Task directions = Please copy each line of the data that includes the string "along".

The data =
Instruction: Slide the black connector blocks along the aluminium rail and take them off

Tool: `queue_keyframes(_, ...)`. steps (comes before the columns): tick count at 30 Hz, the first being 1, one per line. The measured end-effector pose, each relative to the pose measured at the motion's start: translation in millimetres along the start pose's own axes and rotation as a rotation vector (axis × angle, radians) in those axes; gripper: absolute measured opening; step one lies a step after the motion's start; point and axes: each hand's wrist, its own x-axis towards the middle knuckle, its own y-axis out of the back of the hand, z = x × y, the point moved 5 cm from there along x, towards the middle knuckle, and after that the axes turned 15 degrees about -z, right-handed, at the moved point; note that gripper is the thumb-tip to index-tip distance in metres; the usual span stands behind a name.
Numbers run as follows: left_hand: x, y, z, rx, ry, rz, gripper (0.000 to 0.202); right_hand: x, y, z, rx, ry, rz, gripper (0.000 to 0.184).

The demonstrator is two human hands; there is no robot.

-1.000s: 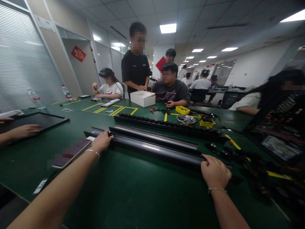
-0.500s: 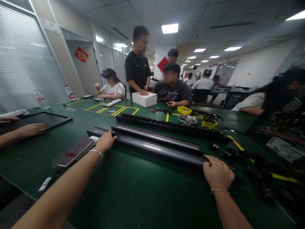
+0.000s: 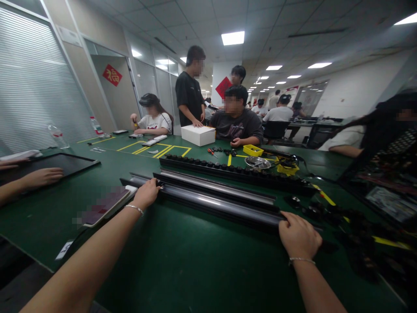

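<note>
On the green table: long black rail (image 3: 215, 204), nearest the wearer.
Axis: runs left to right, slightly away toward the left.
Left hand (image 3: 146, 194): closed on the rail's left end.
Right hand (image 3: 299, 239): clasps its right end.
Behind: second rail (image 3: 215, 184), then knob strip (image 3: 228, 170).
Left: tablet (image 3: 102, 206).

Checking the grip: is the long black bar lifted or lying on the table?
Lying: the bar rests flat on the table.
</note>
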Motion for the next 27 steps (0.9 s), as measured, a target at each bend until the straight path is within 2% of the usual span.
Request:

Solution to this task =
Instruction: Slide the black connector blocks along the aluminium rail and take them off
Tool: `queue_keyframes(_, ...)`. steps (comes before the columns): tick count at 30 Hz, the first being 1, one per line. The measured end-effector pose, each relative to the pose measured at the motion's start: translation in millimetres along the start pose's own axes and rotation as a rotation vector (axis × angle, radians) in those axes; gripper: absolute measured opening; step one lies a step after the motion's start; point and axes: each hand's wrist, its own x-axis towards the middle knuckle, its own y-axis out of the back of the hand, z = x × y, the point moved 5 cm from there along x, towards the middle knuckle, and after that the axes turned 15 degrees about -z, right-handed, at the moved point; note that gripper is the thumb-tip to index-tip distance in metres; the usual span stands behind a name.

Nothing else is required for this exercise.